Work required »
How do the lines below between the ones holding "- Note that" and "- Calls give", inclusive, read? Give them again exactly, with no other lines.

Excerpted data »
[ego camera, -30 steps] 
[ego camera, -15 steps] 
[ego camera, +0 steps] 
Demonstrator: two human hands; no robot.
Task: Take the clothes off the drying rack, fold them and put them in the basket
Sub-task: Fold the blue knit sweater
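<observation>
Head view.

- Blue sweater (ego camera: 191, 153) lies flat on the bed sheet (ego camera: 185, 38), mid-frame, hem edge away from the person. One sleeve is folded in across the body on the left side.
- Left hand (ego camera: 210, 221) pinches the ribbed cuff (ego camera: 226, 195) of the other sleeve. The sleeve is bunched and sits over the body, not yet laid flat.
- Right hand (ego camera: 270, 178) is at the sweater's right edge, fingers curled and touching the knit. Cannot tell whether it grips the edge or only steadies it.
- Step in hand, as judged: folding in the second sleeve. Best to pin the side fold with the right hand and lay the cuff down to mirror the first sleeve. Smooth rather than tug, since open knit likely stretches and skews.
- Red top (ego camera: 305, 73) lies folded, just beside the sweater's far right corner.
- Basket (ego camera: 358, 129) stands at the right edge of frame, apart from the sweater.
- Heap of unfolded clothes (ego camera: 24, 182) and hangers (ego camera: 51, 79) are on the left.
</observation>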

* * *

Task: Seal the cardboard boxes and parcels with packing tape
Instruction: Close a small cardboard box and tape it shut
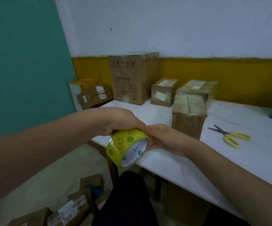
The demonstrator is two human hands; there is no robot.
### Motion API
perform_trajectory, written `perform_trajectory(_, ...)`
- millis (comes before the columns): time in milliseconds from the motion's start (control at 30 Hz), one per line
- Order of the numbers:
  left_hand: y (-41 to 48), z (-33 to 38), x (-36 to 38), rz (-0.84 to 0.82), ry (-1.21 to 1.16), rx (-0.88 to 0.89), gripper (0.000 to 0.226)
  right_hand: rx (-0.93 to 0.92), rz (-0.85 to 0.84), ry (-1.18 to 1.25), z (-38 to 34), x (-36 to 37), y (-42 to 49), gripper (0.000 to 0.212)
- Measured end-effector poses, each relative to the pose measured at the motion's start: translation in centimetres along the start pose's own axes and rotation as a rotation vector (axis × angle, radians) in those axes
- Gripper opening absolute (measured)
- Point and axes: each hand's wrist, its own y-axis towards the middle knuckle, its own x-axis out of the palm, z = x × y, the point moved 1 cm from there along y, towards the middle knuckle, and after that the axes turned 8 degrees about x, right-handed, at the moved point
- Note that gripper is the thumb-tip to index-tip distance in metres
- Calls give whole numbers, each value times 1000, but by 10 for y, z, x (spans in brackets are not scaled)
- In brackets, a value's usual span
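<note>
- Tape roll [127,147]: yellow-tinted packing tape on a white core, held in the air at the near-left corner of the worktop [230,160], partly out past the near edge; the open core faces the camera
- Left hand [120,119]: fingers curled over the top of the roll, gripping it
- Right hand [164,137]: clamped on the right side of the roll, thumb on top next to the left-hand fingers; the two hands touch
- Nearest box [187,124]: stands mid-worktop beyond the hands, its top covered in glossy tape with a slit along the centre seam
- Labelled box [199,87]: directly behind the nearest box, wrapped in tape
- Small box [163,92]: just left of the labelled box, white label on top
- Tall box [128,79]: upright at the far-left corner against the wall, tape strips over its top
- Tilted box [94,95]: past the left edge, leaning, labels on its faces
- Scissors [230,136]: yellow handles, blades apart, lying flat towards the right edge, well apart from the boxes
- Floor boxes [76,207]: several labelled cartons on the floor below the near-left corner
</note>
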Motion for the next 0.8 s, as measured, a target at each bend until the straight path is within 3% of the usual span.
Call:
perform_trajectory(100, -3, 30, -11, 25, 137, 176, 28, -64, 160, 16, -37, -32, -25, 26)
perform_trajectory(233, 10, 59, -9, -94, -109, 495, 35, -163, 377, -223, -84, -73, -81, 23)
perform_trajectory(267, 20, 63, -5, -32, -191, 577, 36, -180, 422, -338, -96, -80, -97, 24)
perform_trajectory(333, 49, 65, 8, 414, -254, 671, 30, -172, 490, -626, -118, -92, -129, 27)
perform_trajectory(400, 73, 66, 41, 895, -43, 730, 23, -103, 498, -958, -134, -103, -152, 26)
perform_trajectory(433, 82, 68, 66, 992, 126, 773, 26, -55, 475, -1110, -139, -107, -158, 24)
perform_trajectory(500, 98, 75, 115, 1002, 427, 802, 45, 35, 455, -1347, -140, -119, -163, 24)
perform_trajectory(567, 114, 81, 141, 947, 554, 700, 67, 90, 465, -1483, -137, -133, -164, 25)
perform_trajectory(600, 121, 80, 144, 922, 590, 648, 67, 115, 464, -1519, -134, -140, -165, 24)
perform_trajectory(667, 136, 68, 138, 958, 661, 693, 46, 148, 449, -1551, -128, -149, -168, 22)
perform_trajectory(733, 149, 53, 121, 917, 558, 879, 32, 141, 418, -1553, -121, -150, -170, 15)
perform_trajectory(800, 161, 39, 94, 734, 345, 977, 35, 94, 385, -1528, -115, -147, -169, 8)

Exercise response »
- Note that gripper is the thumb-tip to index-tip distance in metres
- Calls give whole numbers, each value times 1000, but by 10 for y, z, x (spans in brackets are not scaled)

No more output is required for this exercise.